The majority of the presentation focused on the financing of the improvements and the impact of the bonds on the local taxpayers.  Presently, the CCAISD maintenance and operations (M&O) costs of $5.05 per building square foot is far higher than the average of the regional peer schools that were used in the comparison.  The higher M&O costs rather than higher debt costs, contribute to the state formula that “recaptures” our local tax dollars and repurposes these funds to other districts.  Enrollment, attendance, and property values also figure in to this formula. According to documents provided by PSC, the District sent approximately 2.5% or $150,000 of the local taxing effort for M&O back to the State as “recapture” in FY 2014-2015.  In FY 2015-2016, it is projected that approximately 33% or $2.9m will be sent back to the State.  The premise is that if the voters pass a $30,000,000 bond issue for facility improvements, the District would retain an estimated $25.7 million over the 25 year life of the bond rather than sending it to the State as recaptured funds.

The calculated tax rate to pay for the bonds ranges from $.4592 to $.4604 per $100 valuation over the 25 year life of the bond. These rates are based on the assumption that the dramatic increase in taxable value due to the oil and gas exploration in the northern part of the County over the last few years will drop in future years.  If the taxable values stay consistent, the impact locally will be much less.  Based on a Tax Rate Impact Table prepared by PSC, an estimated $.45 tax increase will cost the owner of a $75,000 home (less the $25,000 state mandatory homestead exemption) an additional $225.00/year or $18.75/month.  No estimates were prepared for the impact on local businesses, but applying the $.45 tax rate would levy an additional $2250/year or $187/month for each $500,000 in taxable value. Tax rates for homeowners that are 65 years or older will remain the same.

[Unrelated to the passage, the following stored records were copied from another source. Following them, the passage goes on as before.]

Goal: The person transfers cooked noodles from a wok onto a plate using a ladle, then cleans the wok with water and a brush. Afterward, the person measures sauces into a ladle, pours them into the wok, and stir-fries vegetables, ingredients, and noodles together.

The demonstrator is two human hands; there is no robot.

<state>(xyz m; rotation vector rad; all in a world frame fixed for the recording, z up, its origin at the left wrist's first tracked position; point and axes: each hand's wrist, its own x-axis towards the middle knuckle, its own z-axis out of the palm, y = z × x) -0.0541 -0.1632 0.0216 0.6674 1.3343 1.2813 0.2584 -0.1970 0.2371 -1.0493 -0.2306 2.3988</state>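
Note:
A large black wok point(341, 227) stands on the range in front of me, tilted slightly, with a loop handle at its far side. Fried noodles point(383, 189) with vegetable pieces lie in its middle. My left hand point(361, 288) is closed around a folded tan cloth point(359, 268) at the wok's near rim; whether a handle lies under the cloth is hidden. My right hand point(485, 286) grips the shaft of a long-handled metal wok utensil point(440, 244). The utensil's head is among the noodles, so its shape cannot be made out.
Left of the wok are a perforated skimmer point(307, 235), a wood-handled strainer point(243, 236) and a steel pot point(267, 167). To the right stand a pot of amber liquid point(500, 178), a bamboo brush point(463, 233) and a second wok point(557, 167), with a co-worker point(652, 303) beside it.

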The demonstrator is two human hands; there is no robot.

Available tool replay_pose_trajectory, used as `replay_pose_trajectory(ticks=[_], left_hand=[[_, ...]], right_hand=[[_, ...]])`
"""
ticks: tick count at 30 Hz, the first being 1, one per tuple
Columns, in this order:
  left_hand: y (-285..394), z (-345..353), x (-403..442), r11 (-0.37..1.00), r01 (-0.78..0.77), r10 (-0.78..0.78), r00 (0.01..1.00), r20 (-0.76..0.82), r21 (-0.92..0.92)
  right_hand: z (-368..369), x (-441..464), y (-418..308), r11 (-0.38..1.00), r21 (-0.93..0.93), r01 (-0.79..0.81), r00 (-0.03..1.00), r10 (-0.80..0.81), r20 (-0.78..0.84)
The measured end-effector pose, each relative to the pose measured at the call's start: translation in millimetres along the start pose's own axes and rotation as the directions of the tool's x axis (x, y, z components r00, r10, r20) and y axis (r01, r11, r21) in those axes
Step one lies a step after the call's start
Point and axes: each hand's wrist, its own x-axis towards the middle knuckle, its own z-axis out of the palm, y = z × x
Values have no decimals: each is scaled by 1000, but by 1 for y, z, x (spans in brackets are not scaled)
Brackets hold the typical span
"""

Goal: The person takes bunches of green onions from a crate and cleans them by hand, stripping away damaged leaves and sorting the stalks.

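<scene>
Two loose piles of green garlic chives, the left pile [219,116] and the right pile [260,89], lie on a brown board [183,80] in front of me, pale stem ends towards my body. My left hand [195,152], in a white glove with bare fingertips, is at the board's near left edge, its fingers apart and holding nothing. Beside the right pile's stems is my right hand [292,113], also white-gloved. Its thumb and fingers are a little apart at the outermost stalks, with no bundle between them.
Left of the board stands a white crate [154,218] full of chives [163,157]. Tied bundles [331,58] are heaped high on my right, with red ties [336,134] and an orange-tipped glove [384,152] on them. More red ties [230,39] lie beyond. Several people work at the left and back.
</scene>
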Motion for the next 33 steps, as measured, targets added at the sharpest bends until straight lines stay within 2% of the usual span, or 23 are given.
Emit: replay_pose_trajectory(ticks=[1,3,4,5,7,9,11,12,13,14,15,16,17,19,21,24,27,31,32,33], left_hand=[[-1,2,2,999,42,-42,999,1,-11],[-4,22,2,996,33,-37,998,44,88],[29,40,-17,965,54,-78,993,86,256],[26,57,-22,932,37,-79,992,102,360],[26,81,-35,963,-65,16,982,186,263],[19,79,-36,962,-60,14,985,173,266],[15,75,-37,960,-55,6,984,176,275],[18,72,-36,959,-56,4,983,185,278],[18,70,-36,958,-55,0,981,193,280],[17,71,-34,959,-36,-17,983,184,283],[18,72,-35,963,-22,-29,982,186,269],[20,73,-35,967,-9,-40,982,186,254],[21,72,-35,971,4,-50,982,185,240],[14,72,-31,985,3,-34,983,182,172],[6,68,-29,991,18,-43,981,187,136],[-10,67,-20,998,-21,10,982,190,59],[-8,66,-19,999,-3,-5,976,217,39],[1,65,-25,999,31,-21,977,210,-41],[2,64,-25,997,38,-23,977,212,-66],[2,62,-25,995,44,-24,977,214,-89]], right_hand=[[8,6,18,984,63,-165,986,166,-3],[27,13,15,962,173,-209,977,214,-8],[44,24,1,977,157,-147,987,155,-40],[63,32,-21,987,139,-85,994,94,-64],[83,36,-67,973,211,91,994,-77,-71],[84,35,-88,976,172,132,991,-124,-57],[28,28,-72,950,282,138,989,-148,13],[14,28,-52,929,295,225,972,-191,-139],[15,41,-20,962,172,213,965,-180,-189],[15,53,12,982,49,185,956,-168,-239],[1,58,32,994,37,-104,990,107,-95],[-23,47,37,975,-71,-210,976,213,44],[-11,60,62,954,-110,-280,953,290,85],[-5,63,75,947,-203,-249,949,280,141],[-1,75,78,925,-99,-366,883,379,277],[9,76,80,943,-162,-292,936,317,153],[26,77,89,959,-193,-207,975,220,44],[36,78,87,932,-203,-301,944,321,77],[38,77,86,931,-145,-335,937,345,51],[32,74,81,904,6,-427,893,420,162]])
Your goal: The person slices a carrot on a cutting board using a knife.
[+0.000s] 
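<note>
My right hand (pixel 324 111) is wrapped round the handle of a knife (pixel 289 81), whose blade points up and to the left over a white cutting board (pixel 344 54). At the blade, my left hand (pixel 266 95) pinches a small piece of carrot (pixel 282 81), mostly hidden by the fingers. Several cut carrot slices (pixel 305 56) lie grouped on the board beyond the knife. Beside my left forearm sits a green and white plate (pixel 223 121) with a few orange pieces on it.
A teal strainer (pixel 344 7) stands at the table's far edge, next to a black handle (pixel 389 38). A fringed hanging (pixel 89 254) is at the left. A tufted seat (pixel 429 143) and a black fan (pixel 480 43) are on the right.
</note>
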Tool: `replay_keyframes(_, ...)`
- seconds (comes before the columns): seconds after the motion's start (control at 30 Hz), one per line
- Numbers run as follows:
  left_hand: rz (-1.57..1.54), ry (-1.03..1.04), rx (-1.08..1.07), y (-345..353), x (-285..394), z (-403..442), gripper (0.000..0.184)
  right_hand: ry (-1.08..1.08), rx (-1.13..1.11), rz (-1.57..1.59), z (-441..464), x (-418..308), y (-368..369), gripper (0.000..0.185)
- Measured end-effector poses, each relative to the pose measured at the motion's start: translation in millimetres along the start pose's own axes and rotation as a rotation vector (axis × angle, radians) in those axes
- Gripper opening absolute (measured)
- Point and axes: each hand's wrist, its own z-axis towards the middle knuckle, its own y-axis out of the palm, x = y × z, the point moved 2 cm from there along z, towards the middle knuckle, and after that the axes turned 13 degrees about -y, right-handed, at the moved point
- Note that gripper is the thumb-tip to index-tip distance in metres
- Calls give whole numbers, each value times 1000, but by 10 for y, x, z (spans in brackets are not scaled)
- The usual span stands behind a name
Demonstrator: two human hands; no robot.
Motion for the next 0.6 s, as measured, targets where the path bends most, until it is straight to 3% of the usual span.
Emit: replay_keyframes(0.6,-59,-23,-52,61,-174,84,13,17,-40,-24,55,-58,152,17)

The CCAISD Board of Trustees will meet Monday, February 15 to consider ordering the election for the $30,000,000 bond issue.

In other business, the CCAISD Board members:

• Selected April 29 as the replacement date for the school closure scheduled for the Pope’s visit to Juarez on February 17.

• Approved the ERATE Cycle 19 for 2016-2017.

• Terminated a Finance Contract with Estrada-Hinojosa upon recommendation by Supt. Benavidez.